I asked my mom to help me remember some of the “things” my grandmother knew and together we came up with a list of her useful “waste not, want not” habits.
Old nylons – She saved old nylons and used them to tie up bushes and plants that were bending due to the weight of blooms or produce.
Terry cloth remnants – She would save her terry cloth remnants and make her own washcloths
Cereal box cardboard – She used the cardboard of cereal boxes if she needed something to put in an envelope with a photo for protection
Material remnants – She used bits of material for several things — pin cushions – a little strip pin cushion thumbtacked into the bath cupboard for pins etc. (still there)

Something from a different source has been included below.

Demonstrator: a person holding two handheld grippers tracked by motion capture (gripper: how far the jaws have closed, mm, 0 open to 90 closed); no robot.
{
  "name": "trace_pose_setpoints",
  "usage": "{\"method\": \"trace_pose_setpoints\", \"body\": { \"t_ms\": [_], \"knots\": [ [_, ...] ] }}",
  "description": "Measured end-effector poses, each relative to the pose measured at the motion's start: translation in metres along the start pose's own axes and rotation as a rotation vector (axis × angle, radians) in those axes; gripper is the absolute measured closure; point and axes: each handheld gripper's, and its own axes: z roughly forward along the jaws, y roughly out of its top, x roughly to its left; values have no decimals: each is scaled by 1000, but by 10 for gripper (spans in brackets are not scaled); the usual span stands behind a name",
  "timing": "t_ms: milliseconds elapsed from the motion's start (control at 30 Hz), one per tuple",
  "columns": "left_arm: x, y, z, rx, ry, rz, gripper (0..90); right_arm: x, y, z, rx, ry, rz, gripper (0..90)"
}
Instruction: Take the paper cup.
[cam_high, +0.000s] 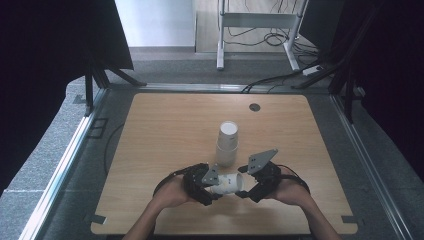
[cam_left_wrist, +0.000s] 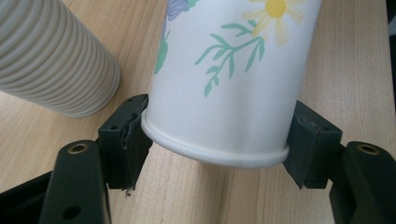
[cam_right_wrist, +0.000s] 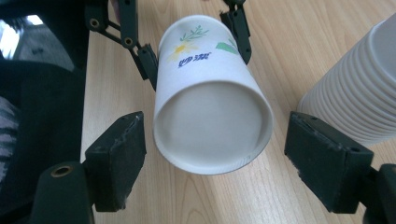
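A white paper cup (cam_high: 226, 183) printed with flowers lies on its side just above the wooden table (cam_high: 160, 135), near the front edge. My left gripper (cam_high: 213, 183) is shut on it close to the rolled rim; in the left gripper view both pads press the cup (cam_left_wrist: 233, 79) at the rim. My right gripper (cam_high: 246, 186) stands open at the cup's base end. In the right gripper view the recessed base of the cup (cam_right_wrist: 212, 126) faces the camera, and both pads stand apart from it. The left gripper (cam_right_wrist: 196, 53) holds the cup's far end there.
An upright stack of white paper cups (cam_high: 227, 142) stands just behind the grippers, mid-table, close to the held cup. A round cable hole (cam_high: 255, 107) sits near the table's far edge. Black curtains flank both sides; desk legs and cables lie beyond.
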Motion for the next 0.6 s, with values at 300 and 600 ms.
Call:
{"method": "trace_pose_setpoints", "body": {
  "t_ms": [300, 600],
  "knots": [
    [-3, 13, -1, 79, 24, 54, 308, 2, 9, 9, 102, 4, -28, 212],
    [-4, 22, -2, 139, 44, 92, 309, 3, 13, 21, 180, 8, -52, 230]
  ]
}}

Seeds from plants and flowers – She kept seeds from flowers in baby food jars and even small medicine bottles.
Material – She labeled things like the squares for making a quilt so that we would know where they were from and who they were for.
Several years ago, when we were going through my grandmother’s house to get ready for “the sale” as she prepared to enter assisted living, one of my relatives criticized the way my grandmother had saved things. I guess this individual was tired of going through all of these things. As I looked around me, I saw things very differently. Each thing my grandmother had saved had been carefully organized and put away. There were no piles, no junk, no disorganization. She didn’t keep things just to accumulate items. She kept them to put to use and I appreciate what I learned from watching her do that all these years.
After living in a rural setting now for six years, I understand this even more. It’s HARD to be self-sustaining and independent when you are trying to make a living in this setting. Every penny counts and every trip into town to pick something up (over an hour one way) takes precious time and gas money. I’m learning that there is more than one way to accomplish something, fix something or prepare something. More than the way I see on TV or read about in a book. Sure, I can gain ideas from all of that input, but when it comes right down to it, I have to make things work based on our own situation. I don’t have the money for fancy closet organizers or shelving, I don’t have the money for fancy storage containers. I don’t have all the latest gadgets for “backyard chickens” nor do I have all the latest in gardening paraphenalia. What I do have is an imagination….a desire to do things well and to do things right….and I have the things around me right now….at my disposal. SO, I will continue to try and learn what my grandmother seemed to know instinctively: Waste not, Want not!